Indian newspapers were at odds with the effects of the U.S. government shutdown on India’s economy, while expressing concerns on America’s new isolationist orientation.
- Anupam Shah, chairman of India’s largest engineering exporters’ body Engineering Export Promotion Council, expressed alarm that “Indian exports to America face the demurrage threat due to U.S. shutdown in the world’s largest economy.”
- The Economic Times disagreed, predicting that the U.S. shutdown does not mean much for India’s economy unless it is prolonged, and adding that “analysts do not believe this will draw out into the long term.”
- The Hindustan Times analyzed the government shutdown as a sign of new U.S. isolationism: “The world should live with the fact that the sole superpower will remain inwardly focused for a few more years…Washington will need a few more years to work out the populist poison that has infected its body politic since the subprime crisis. Until then, expect the U.S. to seemingly act like an emerging economy or an isolationist nation: shutting down at home and shutting out the world.”
Japanese newspapers remained critical of the budgetary upheaval in the United States, voicing anxieties on its implications for the global economy and the U.S. “pivot” to Asia.
- The Japan Times warned that “This game of legislative chicken [over Obamacare] could ruin the global economy as U.S. debts become suspect,” criticizing Republicans’ “anti-democratic” strategy to undo the already adapted healthcare law at the cost of U.S. creditworthiness.
- The Sankei Shimbun shared a similar concern, calling on the United States “not to threaten the world economy with its political wrangling,” but to “recognize its responsibility as a superpower.” Sankei added that this political wrangling will jeopardize U.S. global leadership and its “pivot” to Asia, as President Obama had to cancel a trip to the APEC and ASEAN summits.
- The Yomiuri Shimbun predicted that the canceling of President Obama’s trip to Asia “will certainly cast a shadow” over the APEC summit meeting, questioning the prospect of concluding the free trade negotiations by the end of this year.

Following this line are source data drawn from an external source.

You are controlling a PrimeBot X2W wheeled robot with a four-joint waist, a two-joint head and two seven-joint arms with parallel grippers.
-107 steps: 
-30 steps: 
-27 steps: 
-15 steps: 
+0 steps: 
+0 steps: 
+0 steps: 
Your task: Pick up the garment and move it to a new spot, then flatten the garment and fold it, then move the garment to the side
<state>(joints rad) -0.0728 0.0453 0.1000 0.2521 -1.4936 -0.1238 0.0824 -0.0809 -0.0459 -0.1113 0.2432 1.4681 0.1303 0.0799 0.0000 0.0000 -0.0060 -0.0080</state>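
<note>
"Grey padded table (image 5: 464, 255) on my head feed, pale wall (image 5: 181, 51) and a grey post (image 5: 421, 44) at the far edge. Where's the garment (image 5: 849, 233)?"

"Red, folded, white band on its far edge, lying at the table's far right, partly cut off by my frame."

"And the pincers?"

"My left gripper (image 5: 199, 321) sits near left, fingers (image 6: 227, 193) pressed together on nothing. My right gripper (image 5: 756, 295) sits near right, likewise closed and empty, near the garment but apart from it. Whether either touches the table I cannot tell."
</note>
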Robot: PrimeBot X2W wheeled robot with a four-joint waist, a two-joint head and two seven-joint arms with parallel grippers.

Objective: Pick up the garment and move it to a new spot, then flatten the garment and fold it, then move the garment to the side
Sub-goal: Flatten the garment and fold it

Korean media expressed fears that the country’s economy could be hit by a potential U.S. default, but remained optimistic that the budgetary battle in the United States will not affect its military presence in South Korea.
- The Korean JoongAng Daily, quoting the U.S. Treasury that the U.S. economy “could plunge into a downturn worse than the Great Recession if the U.S. Congress drags its feet on raising the debt ceiling,” cautioned that the export-oriented Korean economy will significantly suffer from such consequences.
- The Chosun Ilbo reassured Koreans that the U.S. will maintain its military presence in South Korea despite budgetary upheaval at home, quoting Defense Secretary Chuck Hagel, who was on a four day trip to South Korea. He promised that the Pentagon would maintain the 28,500 troops in South Korea regardless of budgetary constraints.